Nun aber sind Sunak und seine Berater offenbar zu dem Schluss gelangt, dass sich die Ausgangslage nicht mehr wesentlich verbessern wird. Der Schatzkanzler Jeremy Hunt hat derzeit auch kaum noch budgetären Spielraum, um die Wähler im Herbst mit zusätzlichen Steuersenkungen zu ködern.
Nicht zuletzt hofft der Premierminister, dass vor den Wahlen der erste Ausschaffungsflug nach Rwanda durchgeführt werden kann. Zwar ist zweifelhaft, ob das Programm zur Ausweisung von Asylsuchenden in das ostafrikanische Land viele Migranten von der Überfahrt über den Ärmelkanal abhalten wird. Doch bei einem Wahltermin Anfang Juli könnte Sunak seinen Rwanda-Plan noch als Errungenschaft präsentieren.
Grosser Rückstand in Umfragen
Sunak hat mit dem Wahltermin im Juli Freund und Feind überrascht. Doch wirkte die Inszenierung seines Auftritts ebenso glücklos wie seine bisherige Amtszeit. Ein Wolkenbruch durchnässte Sunak während seiner Rede richtiggehend, und im Hintergrund spielten Aktivisten mit ohrenbetäubender Lautstärke die bekannte Labour-Hymne mit dem Titel «Es kann alles nur besser werden» ab.
Vor allem aber geht Sunak mit den Wahlen im Juli ein immenses Risiko ein. Die Konservative Partei weist in den Meinungsumfragen einen Rückstand von rund 20 Prozentpunkten auf die Labour-Opposition auf. Nun vergibt sie sich die Chance, vor der Ausrufung von Neuwahlen noch Boden gutzumachen. Letztmals hatte der konservative Premierminister John Major 1997 in ähnlich schlechter Ausgangslage eine Unterhauswahl ausgerufen, worauf Labour unter Tony Blair einen Erdrutschsieg errang.

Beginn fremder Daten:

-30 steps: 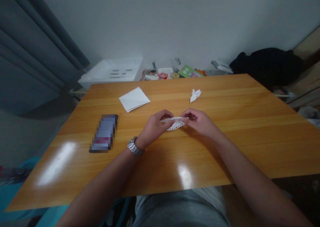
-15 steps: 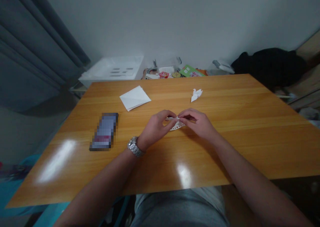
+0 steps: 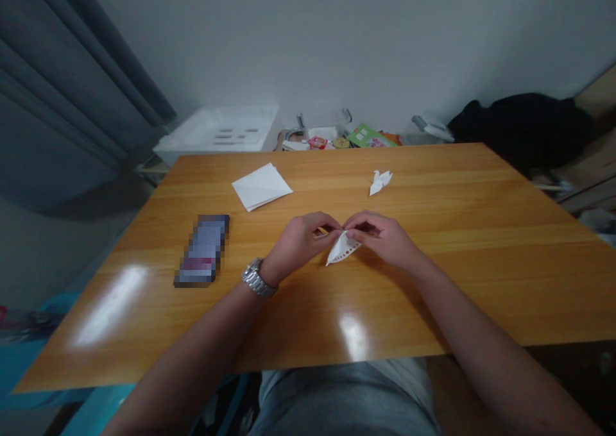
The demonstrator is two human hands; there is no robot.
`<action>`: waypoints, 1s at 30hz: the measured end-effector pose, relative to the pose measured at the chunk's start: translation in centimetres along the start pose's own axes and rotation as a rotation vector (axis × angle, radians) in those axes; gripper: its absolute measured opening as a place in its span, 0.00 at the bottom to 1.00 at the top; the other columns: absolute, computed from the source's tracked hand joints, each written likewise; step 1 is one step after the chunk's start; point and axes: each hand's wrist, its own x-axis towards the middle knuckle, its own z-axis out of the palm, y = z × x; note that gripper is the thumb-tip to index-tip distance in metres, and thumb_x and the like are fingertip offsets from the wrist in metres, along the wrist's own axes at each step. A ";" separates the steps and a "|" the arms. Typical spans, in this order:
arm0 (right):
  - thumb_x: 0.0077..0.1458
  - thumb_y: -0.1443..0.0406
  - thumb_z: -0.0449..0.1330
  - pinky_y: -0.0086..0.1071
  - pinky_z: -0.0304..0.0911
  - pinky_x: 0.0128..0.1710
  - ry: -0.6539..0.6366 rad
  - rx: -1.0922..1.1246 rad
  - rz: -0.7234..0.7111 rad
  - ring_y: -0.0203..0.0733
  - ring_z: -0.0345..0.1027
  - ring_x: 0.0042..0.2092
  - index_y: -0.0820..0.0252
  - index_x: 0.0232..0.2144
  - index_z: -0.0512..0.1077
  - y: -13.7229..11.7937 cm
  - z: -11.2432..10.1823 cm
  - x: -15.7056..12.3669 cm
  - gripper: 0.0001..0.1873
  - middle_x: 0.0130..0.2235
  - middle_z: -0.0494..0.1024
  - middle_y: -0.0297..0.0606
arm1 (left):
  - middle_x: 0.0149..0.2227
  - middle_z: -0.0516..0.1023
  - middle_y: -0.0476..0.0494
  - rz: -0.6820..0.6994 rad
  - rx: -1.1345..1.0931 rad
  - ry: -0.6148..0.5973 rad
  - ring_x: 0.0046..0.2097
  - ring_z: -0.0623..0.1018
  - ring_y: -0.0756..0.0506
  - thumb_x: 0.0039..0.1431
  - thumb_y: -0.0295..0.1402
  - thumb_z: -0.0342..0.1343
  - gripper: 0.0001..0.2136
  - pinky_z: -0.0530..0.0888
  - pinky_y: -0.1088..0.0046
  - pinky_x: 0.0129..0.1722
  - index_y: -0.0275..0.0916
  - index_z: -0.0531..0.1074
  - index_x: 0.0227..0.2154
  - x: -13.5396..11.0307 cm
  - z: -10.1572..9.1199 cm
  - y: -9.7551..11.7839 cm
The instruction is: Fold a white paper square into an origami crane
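Left hand [image 3: 298, 243] and right hand [image 3: 385, 238] close together, fingers curled, pinching folded white paper [image 3: 342, 249] between them. Paper's hole-punched edge faces me, point angled down-left, held above middle of wooden table [image 3: 481, 295]. Steel wristwatch [image 3: 256, 279] on my left wrist. Small paper crane [image 3: 380, 183] ahead of right hand; folded white sheet [image 3: 262, 186] ahead of left hand; blurred phone [image 3: 202, 251] further left.

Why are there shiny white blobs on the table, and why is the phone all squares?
In the head view, two white glare patches are reflected light on the glossy orange wooden table; in the same view, the dark rectangular phone is pixelated into blocks, hiding its screen.
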 end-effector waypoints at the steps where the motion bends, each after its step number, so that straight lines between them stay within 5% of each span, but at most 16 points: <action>1: 0.60 0.59 0.64 0.37 0.67 0.44 -0.001 -0.003 -0.006 0.42 0.73 0.41 0.56 0.37 0.78 -0.1 0.0 0.0 0.08 0.40 0.80 0.39 | 0.38 0.82 0.45 0.006 0.008 0.005 0.39 0.80 0.48 0.65 0.35 0.58 0.08 0.75 0.75 0.39 0.39 0.79 0.39 0.0 0.0 0.0; 12: 0.58 0.57 0.66 0.37 0.66 0.42 -0.020 0.052 0.022 0.43 0.72 0.40 0.57 0.35 0.77 0.1 0.3 0.0 0.10 0.39 0.78 0.39 | 0.37 0.80 0.46 0.045 0.030 0.011 0.39 0.78 0.49 0.64 0.33 0.59 0.05 0.72 0.75 0.38 0.39 0.78 0.37 0.0 0.3 0.0; 30: 0.62 0.59 0.62 0.38 0.66 0.42 0.005 -0.190 -0.122 0.44 0.71 0.41 0.55 0.34 0.75 -0.9 0.2 0.0 0.07 0.38 0.76 0.39 | 0.38 0.81 0.46 -0.035 -0.016 -0.010 0.40 0.80 0.48 0.62 0.37 0.60 0.07 0.75 0.72 0.43 0.39 0.76 0.38 0.0 0.6 0.4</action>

Der Labour-Chef Starmer begrüsste in einer kurzen Ansprache Sunaks Ankündigung. Er erklärte, seine Partei habe einen Plan, um das Chaos unter konservativer Führung zu beenden. Er verwies auf den desolaten Zustand des Landes vom Gesundheitswesen bis zur Wasserqualität in den Flüssen und Seen. Und er betonte, nach vierzehn Jahren konservativer Regierung sei Grossbritannien bereit für einen Wechsel.